Della mengedipkan matanya saat empat teman perempuannya menatapnya dengan tatapan yang sama. Ada Hilde, Kyle, Jenni, dan Eve. Sepertinya Della benar-benar tengah jatuh cinta." Jangan-jangan sekarang Della sudah memiliki kekasih," ucap Hilde antusias.
"A-aku tidak paham. Memang ada pria yang mengatakan akan mencurahkan setiap cinta yang ia miliki hanya padaku. Tapi aku yakin, dia tidak pernah mengatakan jika aku ini adalah kekasihnya.”
Hilde dan yang lainnya saling berpandangan. Ini sebabnya kenapa kita harus bisa bersosialisasi dengan baik. Jangan seperti Della yang selalu menjaga jarak dengan para pria, sehingga Della tidak paham apa pun tentang dunia. Della, itu artinya dia ingin menjadi kekasihmu, ucap Hilde serius. Oh sungguh, Hilde tak percaya bagaimana bisa Della tidak mengerti hal sekecil ini. benar kata orang, tidak ada manusia yang sempurna di dunia ini.
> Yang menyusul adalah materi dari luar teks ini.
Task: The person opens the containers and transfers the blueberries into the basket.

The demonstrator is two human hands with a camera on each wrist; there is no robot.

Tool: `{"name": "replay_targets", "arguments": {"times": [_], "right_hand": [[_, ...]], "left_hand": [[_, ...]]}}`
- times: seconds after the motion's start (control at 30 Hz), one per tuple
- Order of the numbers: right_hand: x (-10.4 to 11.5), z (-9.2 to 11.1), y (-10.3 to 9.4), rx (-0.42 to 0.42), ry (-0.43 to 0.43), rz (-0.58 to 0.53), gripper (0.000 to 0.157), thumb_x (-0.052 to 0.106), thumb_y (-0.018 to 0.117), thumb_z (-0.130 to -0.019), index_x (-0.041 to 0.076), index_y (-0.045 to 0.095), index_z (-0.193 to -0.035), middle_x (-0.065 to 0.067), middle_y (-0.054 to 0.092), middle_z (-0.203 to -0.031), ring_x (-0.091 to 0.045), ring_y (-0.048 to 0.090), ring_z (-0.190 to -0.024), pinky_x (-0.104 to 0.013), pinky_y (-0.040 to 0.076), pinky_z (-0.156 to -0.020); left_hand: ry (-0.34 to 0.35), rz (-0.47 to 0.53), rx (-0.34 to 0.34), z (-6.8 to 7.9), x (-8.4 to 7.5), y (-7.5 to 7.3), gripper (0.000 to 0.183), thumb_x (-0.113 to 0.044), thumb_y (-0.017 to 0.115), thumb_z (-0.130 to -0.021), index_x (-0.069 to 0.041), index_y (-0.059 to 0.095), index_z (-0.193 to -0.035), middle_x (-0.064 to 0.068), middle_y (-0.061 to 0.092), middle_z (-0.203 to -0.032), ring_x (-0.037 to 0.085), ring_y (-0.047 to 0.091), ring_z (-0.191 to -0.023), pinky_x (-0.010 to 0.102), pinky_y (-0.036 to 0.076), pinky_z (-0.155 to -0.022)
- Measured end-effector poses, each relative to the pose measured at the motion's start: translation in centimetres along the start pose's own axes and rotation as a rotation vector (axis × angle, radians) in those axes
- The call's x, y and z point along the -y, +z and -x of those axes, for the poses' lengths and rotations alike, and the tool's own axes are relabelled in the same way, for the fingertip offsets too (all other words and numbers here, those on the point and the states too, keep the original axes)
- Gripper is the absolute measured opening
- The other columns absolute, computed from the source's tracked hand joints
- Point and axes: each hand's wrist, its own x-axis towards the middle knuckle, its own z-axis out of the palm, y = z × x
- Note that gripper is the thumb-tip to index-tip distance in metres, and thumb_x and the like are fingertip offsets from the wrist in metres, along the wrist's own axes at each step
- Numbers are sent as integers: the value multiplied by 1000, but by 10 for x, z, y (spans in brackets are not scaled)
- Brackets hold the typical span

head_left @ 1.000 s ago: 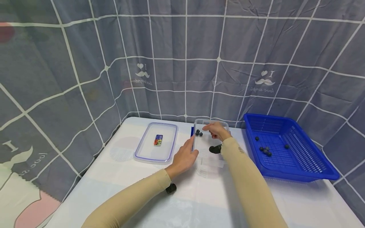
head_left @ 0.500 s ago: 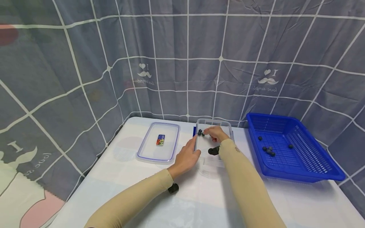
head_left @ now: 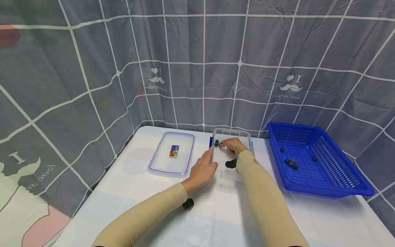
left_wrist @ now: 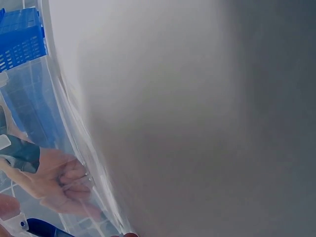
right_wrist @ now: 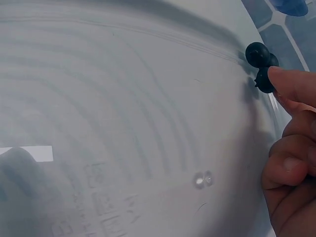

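Note:
A clear plastic container (head_left: pixel 232 131) with blue clips sits at the far middle of the table. Inside its far left corner lie several blueberries (right_wrist: pixel 257 54), close together. My right hand (head_left: pixel 235 145) reaches into the container and pinches one blueberry (right_wrist: pixel 265 81) of that cluster with finger and thumb, the other fingers curled. Along the container's left side rests my left hand (head_left: pixel 201 171), its fingers fairly straight and pointing to the far corner. In the left wrist view the right hand (left_wrist: pixel 66 180) shows through the clear wall.
A clear lid (head_left: pixel 160 161) with a blue seal and a small colourful label (head_left: pixel 174 151) lies left of the container. To the right stands a blue plastic basket (head_left: pixel 324 188) holding several blueberries (head_left: pixel 291 164). A grey checked curtain (head_left: pixel 185 82) hangs behind the table.
My right hand has moved to the left corner of the container and taken hold of a blueberry there. The left hand stays at the container's side. The head view has shifted slightly.

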Motion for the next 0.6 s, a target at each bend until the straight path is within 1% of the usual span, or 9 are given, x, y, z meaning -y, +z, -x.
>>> {"name": "replay_targets", "arguments": {"times": [0.17, 0.37, 0.6], "right_hand": [[2, 6, 0, -17, -3, 12, 39, 14, 75, -87, 8, 70, -125, 8, 35, -48, -9, 34, -45, -24, 29, -47], [4, 6, 0, -30, -6, 35, 36, 15, 74, -89, 8, 70, -124, 8, 36, -49, -9, 35, -46, -24, 29, -48], [6, 8, 1, 3, -39, 68, 34, 14, 72, -90, 4, 69, -123, 8, 33, -49, -8, 33, -44, -23, 28, -46]], "left_hand": [[-3, -5, 5, 0, -2, -1, 71, -39, 41, -96, -28, 19, -163, -4, 34, -163, 29, 47, -140, 55, 44, -106], [2, 0, 3, 0, -3, -2, 71, -39, 41, -96, -27, 20, -163, -3, 34, -163, 30, 47, -139, 56, 44, -105], [-8, -12, 7, 2, -2, -3, 71, -40, 41, -97, -28, 19, -163, -3, 34, -163, 31, 47, -139, 56, 44, -104]]}}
"Ah tapi tunggu, tapi kau juga cinta padanya, bukan?" tanya Eve.
Ck, jangan-jangan kau juga tidak paham jika kini kau tengah jatuh cinta? Kyle menatap tak percaya pada Della. Temannya ini memang sungguh-sungguhah sudahlah, Kyle tidak mau melanjutkan perkataannya sendiri.
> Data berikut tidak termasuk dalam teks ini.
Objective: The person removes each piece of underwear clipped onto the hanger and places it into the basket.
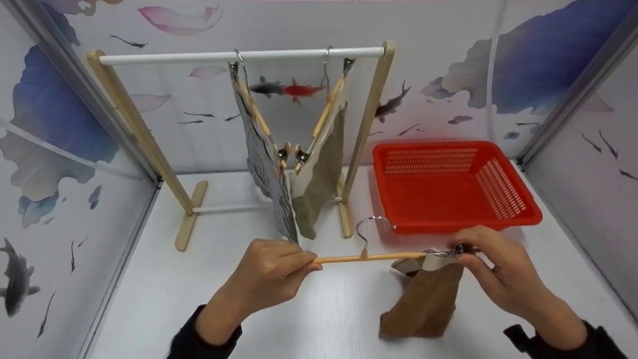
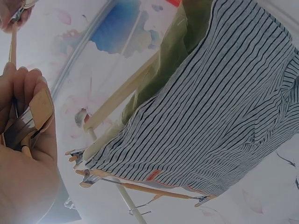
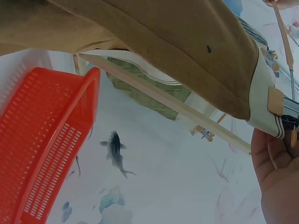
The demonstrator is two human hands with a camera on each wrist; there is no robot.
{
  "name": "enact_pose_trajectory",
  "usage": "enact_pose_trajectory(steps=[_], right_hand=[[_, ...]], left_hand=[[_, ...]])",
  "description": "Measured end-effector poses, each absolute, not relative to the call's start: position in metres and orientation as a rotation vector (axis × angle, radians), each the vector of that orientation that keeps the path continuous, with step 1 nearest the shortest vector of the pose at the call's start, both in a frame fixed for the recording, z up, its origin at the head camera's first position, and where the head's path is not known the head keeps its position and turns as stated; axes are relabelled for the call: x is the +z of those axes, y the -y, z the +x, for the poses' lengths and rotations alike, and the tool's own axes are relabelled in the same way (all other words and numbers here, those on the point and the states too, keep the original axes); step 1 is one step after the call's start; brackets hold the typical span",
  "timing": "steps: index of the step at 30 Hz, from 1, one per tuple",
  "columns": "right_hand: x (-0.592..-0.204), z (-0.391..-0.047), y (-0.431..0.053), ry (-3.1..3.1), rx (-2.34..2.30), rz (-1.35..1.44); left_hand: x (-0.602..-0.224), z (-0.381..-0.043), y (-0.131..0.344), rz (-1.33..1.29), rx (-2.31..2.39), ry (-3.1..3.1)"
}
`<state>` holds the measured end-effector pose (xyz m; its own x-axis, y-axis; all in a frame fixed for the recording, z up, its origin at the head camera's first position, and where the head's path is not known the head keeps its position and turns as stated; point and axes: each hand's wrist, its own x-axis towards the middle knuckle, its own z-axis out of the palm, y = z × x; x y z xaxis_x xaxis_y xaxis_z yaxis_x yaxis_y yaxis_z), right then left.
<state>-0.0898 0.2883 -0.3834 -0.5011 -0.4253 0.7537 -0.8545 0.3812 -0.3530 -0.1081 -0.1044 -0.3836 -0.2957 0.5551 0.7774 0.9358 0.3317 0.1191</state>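
Observation:
My left hand [image 1: 276, 269] grips the left end of a wooden clip hanger [image 1: 389, 257], which I hold level above the table. In the left wrist view, that end's clip [image 2: 39, 112] lies within the curled fingers. My right hand [image 1: 508, 274] pinches the metal clip [image 1: 463, 248] at the other end. From there hangs a brown garment [image 1: 423, 299] with a cream band; in the right wrist view, the band [image 3: 265, 88] meets the clip's wooden pad [image 3: 275, 101]. The hanger's metal hook [image 1: 366, 224] points up. Fingers partly hide both clips.
Behind my hands stands a rack with a white rail [image 1: 174, 58] and wooden legs. A striped garment [image 1: 259, 159] and an olive garment [image 1: 324, 174] hang there on similar clip hangers. A red plastic basket [image 1: 428, 194] sits at the right back. Printed walls border the white table [image 1: 319, 319].

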Motion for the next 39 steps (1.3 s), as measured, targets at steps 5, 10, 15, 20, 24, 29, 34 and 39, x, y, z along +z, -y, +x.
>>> enact_pose_trajectory(steps=[5, 10, 15, 20, 24, 29, 34, 39], right_hand=[[-0.382, -0.090, -0.287, 2.065, 0.985, 1.090], [-0.379, -0.089, -0.286, 2.040, 0.964, 1.085], [-0.376, -0.089, -0.285, 2.012, 0.948, 1.077], [-0.377, -0.089, -0.286, 2.012, 0.958, 1.067], [-0.380, -0.089, -0.289, 2.035, 0.995, 1.063], [-0.385, -0.089, -0.294, 2.083, 1.085, 1.049], [-0.391, -0.086, -0.298, 2.175, 1.158, 0.992], [-0.405, -0.085, -0.300, 2.217, 1.154, 0.937]], left_hand=[[-0.385, -0.107, 0.107, -1.302, -0.783, 1.972], [-0.385, -0.106, 0.107, -1.301, -0.790, 1.976], [-0.384, -0.106, 0.106, -1.300, -0.784, 1.971], [-0.384, -0.106, 0.106, -1.294, -0.792, 1.965], [-0.383, -0.106, 0.105, -1.290, -0.787, 1.959], [-0.381, -0.105, 0.106, -1.290, -0.759, 1.962], [-0.381, -0.104, 0.110, -1.274, -0.782, 1.957], [-0.380, -0.103, 0.116, -1.250, -0.811, 1.947]])
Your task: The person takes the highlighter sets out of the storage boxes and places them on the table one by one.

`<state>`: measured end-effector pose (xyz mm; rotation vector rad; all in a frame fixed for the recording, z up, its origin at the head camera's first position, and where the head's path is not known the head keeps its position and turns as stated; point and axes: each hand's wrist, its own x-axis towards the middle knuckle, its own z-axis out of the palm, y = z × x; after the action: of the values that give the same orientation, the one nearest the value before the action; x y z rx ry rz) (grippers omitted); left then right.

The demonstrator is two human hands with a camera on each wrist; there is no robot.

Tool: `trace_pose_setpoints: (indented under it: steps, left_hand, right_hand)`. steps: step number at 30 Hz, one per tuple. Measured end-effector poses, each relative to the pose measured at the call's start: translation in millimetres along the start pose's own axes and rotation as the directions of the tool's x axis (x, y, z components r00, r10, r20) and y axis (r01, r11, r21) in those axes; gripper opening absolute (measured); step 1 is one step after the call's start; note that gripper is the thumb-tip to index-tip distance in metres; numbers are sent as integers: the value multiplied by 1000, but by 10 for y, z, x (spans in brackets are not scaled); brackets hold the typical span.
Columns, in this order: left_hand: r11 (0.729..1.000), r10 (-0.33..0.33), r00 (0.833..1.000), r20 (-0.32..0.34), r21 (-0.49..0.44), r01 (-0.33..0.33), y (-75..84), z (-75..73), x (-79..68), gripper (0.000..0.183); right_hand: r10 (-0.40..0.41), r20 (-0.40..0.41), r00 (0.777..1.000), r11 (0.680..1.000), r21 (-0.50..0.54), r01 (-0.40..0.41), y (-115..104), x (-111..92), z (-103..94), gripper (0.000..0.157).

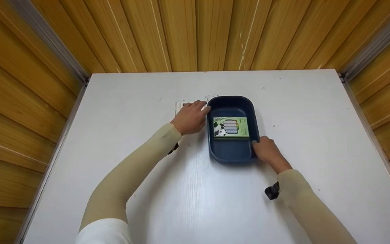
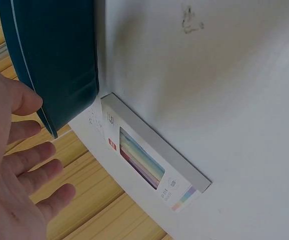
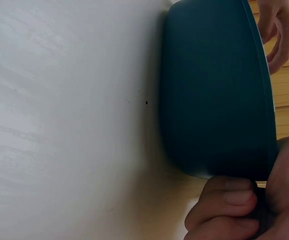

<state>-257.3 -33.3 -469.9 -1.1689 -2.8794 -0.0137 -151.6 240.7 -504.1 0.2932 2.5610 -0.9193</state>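
Note:
A dark blue plastic basin (image 1: 230, 152) with rounded corners stands on the white table. Inside it lies a green box (image 1: 231, 127) printed with pandas and pastel sticks. My right hand (image 1: 267, 150) grips the basin's near right corner, thumb over the rim and fingers curled against the outer wall. At the far left rim is my left hand (image 1: 191, 117), its thumb touching the edge and its other fingers loosely spread. Beneath that hand, a slim white box (image 2: 154, 150) with a window onto coloured sticks lies beside the basin; in the head view the hand mostly hides it.
The white table (image 1: 141, 98) has a few small dark marks. Wood-patterned panels (image 1: 212, 37) rise behind it and on both sides, with grey metal posts (image 1: 51, 37) at the corners.

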Motion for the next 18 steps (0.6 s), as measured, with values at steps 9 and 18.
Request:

"Kalo begitu, kini saatnya aku turun tangan. Jenni sang dewi cinta akan menjelaskan seperti apa ketika kita tengah jatuh cinta. Pertama-tama jawab pertanyaanku. Apa saat dirimu melihat pria itu, apa jantungmu berdetak tidak normal?" tanya Jenni
Della berpikir sejenak lalu mengangguk. Jenni kembali bertanya," Lalu apa ketika tak melihatnya, pikiranmu terus tertuju padanya?" Della kembali mengangguk.
"Bukankah setiap saat, kini kamu ingin terus bersama dengannya?"
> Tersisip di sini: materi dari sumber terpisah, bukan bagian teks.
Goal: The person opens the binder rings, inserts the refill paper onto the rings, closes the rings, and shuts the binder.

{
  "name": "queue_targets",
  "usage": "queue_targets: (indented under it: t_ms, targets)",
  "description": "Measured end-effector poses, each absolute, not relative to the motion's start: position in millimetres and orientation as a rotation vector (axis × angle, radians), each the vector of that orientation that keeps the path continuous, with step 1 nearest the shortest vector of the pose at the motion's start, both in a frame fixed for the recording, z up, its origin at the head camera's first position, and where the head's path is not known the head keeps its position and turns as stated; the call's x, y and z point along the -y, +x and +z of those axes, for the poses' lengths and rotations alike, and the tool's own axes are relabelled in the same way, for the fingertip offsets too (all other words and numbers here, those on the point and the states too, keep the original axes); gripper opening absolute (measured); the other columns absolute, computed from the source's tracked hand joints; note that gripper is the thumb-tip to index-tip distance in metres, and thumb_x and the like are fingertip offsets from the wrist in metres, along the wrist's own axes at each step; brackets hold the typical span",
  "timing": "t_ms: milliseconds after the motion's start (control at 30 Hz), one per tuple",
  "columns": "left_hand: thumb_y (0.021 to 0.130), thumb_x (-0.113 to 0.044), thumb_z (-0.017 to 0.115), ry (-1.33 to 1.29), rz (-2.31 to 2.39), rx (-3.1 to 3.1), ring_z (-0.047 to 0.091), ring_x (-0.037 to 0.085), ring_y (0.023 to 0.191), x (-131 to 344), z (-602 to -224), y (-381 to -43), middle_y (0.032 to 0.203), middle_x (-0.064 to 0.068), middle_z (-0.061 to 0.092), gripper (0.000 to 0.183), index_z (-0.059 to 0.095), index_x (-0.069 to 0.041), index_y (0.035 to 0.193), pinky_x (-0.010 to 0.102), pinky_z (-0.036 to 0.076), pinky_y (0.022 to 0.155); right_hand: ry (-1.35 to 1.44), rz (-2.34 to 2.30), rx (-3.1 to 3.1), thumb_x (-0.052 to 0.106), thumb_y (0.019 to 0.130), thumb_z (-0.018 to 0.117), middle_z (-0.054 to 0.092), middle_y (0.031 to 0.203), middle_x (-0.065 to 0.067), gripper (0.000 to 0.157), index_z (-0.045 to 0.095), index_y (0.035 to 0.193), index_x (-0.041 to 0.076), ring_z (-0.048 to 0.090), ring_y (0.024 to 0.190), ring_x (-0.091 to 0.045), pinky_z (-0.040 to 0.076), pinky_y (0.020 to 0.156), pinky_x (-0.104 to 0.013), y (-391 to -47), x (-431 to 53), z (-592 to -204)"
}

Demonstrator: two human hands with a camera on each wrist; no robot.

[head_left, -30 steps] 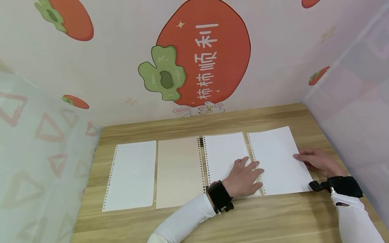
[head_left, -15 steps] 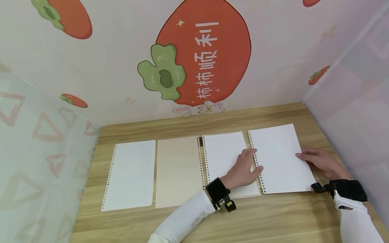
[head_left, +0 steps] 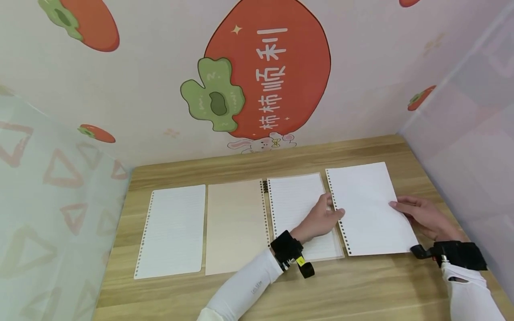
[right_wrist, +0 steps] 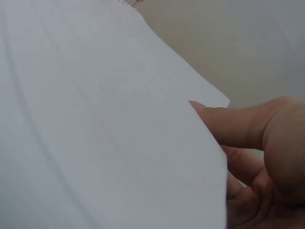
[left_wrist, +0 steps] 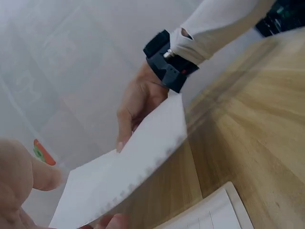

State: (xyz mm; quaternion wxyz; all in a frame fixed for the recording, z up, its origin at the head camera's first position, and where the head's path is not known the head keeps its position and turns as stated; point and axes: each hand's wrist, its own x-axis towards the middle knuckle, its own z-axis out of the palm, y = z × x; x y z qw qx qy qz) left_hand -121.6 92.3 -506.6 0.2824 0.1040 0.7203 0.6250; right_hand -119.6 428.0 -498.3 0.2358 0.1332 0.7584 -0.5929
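A white loose-leaf sheet (head_left: 367, 214) with holes along its left edge is raised off the table at the right. My right hand (head_left: 427, 216) pinches its right edge, thumb on top and fingers beneath, as the right wrist view also shows the hand (right_wrist: 257, 148). At the holed edge is my left hand (head_left: 319, 218); its thumb (left_wrist: 45, 176) stands apart above the sheet and its fingertips (left_wrist: 114, 222) are low by the holes. Below that hand lies the lined paper (head_left: 295, 191) on the right side of an open binder with a beige cover (head_left: 234, 227).
Another lined, holed sheet (head_left: 172, 232) lies left of the cover. Dark binder rings (head_left: 265, 187) show at the spine. The wooden table (head_left: 341, 294) ends at walls on the back, left and right.
The sheet has risen from beside the binder and shifted slightly back, the right hand still gripping it. My left hand has left the binder page, turned, and moved to the sheet's holed edge.
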Motion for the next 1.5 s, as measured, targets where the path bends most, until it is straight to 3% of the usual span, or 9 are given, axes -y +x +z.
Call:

"I-iya,” jawab Della gugup bukan main.
Keempat teman Della tak bisa menahan diri untuk menepuk kening mereka bersamaan. Itu artinya kau tengah jatuh cinta, Della! pekik mereka bersamaan. Sungguh frustasi dengan tingkah sahabat mereka ini. Apa cukup untuk menyebut Della bodoh?
"Ta-tapi aku tidak boleh mencintainya seperti ini. Ya, aku tidak boleh,” ucap Della takut. Netranya yang indah mulai bergerak tidak fokus. Saat ini, pikiran Della memang terpecah ke mana-mana.
"Ck, Della apa yang kau khawatirkan? Dia menyukaimu, dan kau menyukainya. Itu artinya kalian berjodoh. Hak kalian untuk jatuh cinta satu sama lain, asalkan masing-masing di antara kalian tidak memiliki pasangan lain maka kalian bisa menjadi pasangan yang saling mencintai,” ucap Hilde perlahan. Ia tahu jika Della awam dengan hal semacam ini, karena itulah Hilde harus pelan-pelan menjelaskannya.
"Jadi, aku juga boleh mencintainya?" tanya Della dengan pipi memerah.
"Tentu saja, Della,” jawab semua orang dengan kompaknya.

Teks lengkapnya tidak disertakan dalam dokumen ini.